## PROBLEM TO SOLVE
Could you return all of the listing below exactly, please?

## STORED DATA
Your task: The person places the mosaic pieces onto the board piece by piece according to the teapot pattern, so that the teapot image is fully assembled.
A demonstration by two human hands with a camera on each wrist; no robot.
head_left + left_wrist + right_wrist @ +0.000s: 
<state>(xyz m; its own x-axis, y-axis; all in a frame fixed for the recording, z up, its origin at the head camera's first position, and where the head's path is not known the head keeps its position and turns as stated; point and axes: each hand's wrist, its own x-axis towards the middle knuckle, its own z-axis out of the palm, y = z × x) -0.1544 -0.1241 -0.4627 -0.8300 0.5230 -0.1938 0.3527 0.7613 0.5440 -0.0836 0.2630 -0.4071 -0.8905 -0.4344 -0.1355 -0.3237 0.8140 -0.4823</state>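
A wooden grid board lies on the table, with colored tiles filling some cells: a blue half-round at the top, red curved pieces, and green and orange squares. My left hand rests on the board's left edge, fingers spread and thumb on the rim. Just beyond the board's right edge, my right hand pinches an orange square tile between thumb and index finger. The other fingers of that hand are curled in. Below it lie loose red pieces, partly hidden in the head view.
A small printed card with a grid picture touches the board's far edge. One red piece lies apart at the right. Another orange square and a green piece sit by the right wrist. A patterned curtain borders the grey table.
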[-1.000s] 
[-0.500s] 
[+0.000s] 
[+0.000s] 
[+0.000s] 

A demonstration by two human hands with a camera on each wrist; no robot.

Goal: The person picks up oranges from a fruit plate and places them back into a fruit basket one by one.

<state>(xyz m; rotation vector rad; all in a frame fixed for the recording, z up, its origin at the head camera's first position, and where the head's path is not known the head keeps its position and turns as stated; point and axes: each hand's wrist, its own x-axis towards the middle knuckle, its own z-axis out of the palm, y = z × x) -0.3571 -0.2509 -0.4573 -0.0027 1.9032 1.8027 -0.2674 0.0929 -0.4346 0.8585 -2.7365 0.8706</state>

## ANSWER TO THE PROBLEM
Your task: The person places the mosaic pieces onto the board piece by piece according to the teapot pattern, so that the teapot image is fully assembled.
A demonstration by two human hands with a camera on each wrist; no robot.
head_left + left_wrist + right_wrist @ +0.000s: 
<state>(xyz m; its own x-axis, y-axis; all in a frame fixed for the recording, z up, its origin at the head camera's first position, and where the head's path is not known the head keeps its position and turns as stated; point and axes: each hand's wrist, its own x-axis towards the middle knuckle, its own z-axis out of the palm, y = z × x) -0.1544 -0.1241 -0.4627 -0.8300 0.5230 -0.1938 0.3527 0.7613 0.5440 -0.0836 0.2630 -0.4071 -0.8905 -0.4344 -0.1355 -0.3237 0.8140 -0.4823</state>
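A wooden grid board lies on the table, with colored tiles filling some cells: a blue half-round at the top, red curved pieces, and green and orange squares. My left hand rests on the board's left edge, fingers spread and thumb on the rim. Just beyond the board's right edge, my right hand pinches an orange square tile between thumb and index finger. The other fingers of that hand are curled in. Below it lie loose red pieces, partly hidden in the head view.
A small printed card with a grid picture touches the board's far edge. One red piece lies apart at the right. Another orange square and a green piece sit by the right wrist. A patterned curtain borders the grey table.
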[-1.000s] 
[-0.500s] 
[+0.000s] 
[+0.000s] 
[+0.000s] 

A demonstration by two human hands with a camera on each wrist; no robot.

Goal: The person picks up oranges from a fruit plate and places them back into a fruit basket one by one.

<state>(xyz m; rotation vector rad; all in a frame fixed for the recording, z up, its origin at the head camera's first position, and where the head's path is not known the head keeps its position and turns as stated; point and axes: each hand's wrist, its own x-axis towards the middle knuckle, its own z-axis out of the palm, y = z × x) -0.3571 -0.2509 -0.4573 -0.0027 1.9032 1.8027 -0.2674 0.0929 -0.4346 0.8585 -2.7365 0.8706</state>

This output is now complete.